Keeping kosher in the Amazon presented its own problems. There was no kosher meat available in Tarapoto. At first Saul would go to the local butcher and, even though the meat had not been slaughtered according to halacha [Jewish law] he’d buy cuts of chicken and beef (kosher animals) and bring them home, and salt and soak them according to the laws he learned about on the Internet. Eventually he said, “This isn’t really right.” He started to have kosher meat airlifted to him from Lima (18 hours by car from Tarapoto) by paying a taxi driver to pick up meat at Lima’s only kosher restaurant and bring it to the airport.

After a year of such gradual steps, Saul was keeping Shabbat except for smoking, which he felt incapable of giving up. Even there, he took a small step in the direction of the halacha by lighting his cigarettes from an existing flame, as is permitted on the holidays. Half a year later, he decided, “I’m ready to do this,” and he kept his first full Shabbat. It was May 26, 2018. “It was really hard,” he remembers. “But it felt really good to take that step.”

Meanwhile, the erstwhile atheist had developed a relationship with God through his online Jewish studies. “I believed that God created the universe and gave us the Torah, and when you do a mitzvah, you’re getting closer to God by doing what He told you to do.”

By winging his way through cyberspace Saul found a Judaism he didn’t know existed.

Eventually, Saul decided that Tarapoto, Peru, was not the right place to live a Jewish life. The best place to relocate, he realized, was Israel. So in February, 2020, he came for a six-week stay, with the intention of making Aliyah and then going back to Peru to retrieve his two children. Saul and his ex-wife decided he would have custody of the children so they could be raised as Jews and take advantage of the educational opportunities of living in Israel. But then, in March, the coronavirus pandemic hit, and Israel went into lockdown. Marooned in Israel, Saul is happily learning Torah in the Old City of Jerusalem, anxiously waiting to be reunited with his children.

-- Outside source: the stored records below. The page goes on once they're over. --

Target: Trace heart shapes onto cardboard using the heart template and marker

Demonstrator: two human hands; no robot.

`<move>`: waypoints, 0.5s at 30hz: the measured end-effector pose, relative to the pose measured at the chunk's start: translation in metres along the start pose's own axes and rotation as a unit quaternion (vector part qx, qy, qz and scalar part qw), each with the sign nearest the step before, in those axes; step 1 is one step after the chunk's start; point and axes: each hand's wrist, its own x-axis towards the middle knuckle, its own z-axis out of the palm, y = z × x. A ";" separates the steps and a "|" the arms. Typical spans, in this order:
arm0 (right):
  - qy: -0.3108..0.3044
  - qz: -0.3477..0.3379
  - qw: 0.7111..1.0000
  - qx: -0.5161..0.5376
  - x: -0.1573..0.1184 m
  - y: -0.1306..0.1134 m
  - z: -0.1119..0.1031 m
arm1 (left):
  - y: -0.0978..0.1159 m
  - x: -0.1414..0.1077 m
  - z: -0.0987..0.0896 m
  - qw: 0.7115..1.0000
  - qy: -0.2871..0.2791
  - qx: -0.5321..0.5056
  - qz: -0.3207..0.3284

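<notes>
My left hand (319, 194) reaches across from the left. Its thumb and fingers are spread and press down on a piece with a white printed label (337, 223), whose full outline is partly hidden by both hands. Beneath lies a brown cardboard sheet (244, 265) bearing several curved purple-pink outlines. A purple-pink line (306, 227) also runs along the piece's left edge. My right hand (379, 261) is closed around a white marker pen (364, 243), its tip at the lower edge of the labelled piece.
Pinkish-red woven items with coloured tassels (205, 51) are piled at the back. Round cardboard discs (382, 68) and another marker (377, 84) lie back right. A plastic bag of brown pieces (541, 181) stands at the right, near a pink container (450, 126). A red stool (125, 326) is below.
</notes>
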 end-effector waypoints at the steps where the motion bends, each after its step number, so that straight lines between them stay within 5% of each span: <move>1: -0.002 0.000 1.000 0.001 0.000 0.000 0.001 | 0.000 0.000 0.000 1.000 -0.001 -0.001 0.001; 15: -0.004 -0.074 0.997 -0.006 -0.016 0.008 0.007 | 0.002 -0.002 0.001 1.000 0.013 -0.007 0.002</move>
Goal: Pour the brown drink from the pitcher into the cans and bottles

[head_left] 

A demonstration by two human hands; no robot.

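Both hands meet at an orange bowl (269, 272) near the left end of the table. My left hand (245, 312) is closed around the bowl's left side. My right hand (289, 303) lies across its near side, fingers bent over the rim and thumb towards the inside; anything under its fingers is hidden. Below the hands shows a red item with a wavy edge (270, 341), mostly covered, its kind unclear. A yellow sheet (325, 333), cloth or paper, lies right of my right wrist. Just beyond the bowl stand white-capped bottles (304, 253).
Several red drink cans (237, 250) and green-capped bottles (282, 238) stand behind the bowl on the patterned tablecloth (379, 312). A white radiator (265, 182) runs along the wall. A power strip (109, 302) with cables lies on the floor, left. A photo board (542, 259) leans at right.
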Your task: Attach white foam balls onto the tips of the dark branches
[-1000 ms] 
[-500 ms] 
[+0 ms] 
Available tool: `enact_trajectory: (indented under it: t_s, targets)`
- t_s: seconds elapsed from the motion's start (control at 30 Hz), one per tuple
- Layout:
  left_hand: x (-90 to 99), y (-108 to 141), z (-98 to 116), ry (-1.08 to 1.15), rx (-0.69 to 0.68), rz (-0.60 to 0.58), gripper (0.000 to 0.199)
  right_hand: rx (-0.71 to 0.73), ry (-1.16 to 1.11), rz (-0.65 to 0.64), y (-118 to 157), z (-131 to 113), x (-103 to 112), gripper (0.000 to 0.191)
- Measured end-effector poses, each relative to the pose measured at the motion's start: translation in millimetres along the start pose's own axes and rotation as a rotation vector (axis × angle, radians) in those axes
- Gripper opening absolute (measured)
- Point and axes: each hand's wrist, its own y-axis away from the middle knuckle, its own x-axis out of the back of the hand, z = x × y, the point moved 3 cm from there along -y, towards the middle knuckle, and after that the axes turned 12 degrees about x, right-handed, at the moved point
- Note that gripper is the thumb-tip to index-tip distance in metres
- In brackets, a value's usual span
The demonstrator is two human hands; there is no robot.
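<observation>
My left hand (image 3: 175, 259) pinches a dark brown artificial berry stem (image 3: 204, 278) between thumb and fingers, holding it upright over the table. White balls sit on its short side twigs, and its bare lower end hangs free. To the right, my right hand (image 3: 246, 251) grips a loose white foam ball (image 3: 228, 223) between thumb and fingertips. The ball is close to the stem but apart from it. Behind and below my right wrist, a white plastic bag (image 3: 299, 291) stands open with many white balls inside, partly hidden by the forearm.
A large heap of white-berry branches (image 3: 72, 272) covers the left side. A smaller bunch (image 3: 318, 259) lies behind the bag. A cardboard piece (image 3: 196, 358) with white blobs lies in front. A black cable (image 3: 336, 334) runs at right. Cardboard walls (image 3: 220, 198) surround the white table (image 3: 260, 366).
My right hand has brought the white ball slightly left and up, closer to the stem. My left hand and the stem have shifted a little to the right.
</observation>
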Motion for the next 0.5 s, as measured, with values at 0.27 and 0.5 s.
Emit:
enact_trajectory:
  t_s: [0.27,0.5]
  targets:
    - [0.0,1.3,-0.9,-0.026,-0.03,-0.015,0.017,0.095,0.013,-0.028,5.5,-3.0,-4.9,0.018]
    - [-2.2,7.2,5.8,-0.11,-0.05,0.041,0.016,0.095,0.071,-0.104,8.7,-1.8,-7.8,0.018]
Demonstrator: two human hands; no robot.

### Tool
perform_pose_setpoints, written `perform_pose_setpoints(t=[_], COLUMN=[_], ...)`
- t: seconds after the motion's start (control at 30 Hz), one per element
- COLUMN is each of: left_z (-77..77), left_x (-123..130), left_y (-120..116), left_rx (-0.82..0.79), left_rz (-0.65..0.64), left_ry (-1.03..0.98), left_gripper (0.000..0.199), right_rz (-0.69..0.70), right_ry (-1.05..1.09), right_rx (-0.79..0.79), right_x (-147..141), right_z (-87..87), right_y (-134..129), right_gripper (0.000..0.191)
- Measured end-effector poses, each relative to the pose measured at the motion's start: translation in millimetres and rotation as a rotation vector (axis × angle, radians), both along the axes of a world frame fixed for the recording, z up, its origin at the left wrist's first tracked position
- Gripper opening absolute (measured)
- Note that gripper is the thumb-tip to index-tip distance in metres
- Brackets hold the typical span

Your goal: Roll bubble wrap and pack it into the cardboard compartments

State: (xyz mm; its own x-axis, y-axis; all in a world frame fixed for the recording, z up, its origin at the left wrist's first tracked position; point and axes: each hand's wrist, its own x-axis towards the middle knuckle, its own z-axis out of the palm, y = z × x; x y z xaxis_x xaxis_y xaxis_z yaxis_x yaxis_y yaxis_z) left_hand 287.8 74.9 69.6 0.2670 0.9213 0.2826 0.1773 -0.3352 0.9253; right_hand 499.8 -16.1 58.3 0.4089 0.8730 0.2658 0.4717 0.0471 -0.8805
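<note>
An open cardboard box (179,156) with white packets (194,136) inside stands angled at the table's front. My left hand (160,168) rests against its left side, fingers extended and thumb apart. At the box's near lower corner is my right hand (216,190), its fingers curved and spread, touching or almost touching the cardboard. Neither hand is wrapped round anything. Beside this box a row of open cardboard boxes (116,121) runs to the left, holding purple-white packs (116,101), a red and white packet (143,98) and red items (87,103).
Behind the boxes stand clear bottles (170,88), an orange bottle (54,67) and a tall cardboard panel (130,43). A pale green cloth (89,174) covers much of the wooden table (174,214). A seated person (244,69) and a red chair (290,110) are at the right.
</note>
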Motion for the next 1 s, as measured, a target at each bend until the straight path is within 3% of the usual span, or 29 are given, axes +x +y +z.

Before the lockdown, Saul ended up at my Shabbos table. Among the other guests was an American couple, Yitzchak and Jenny, who became religious twenty years ago. At some point in the discussion, Yitzchak, with umbrage, said to Saul, “I’ve been learning Torah for twenty years, while you learned everything you know on the internet. And you know more than I do.”

The road to Judaism did not pass through the Peruvian Amazon, so Saul had had no choice but to fly, and by winging his way through cyberspace he found a Judaism he didn’t know existed.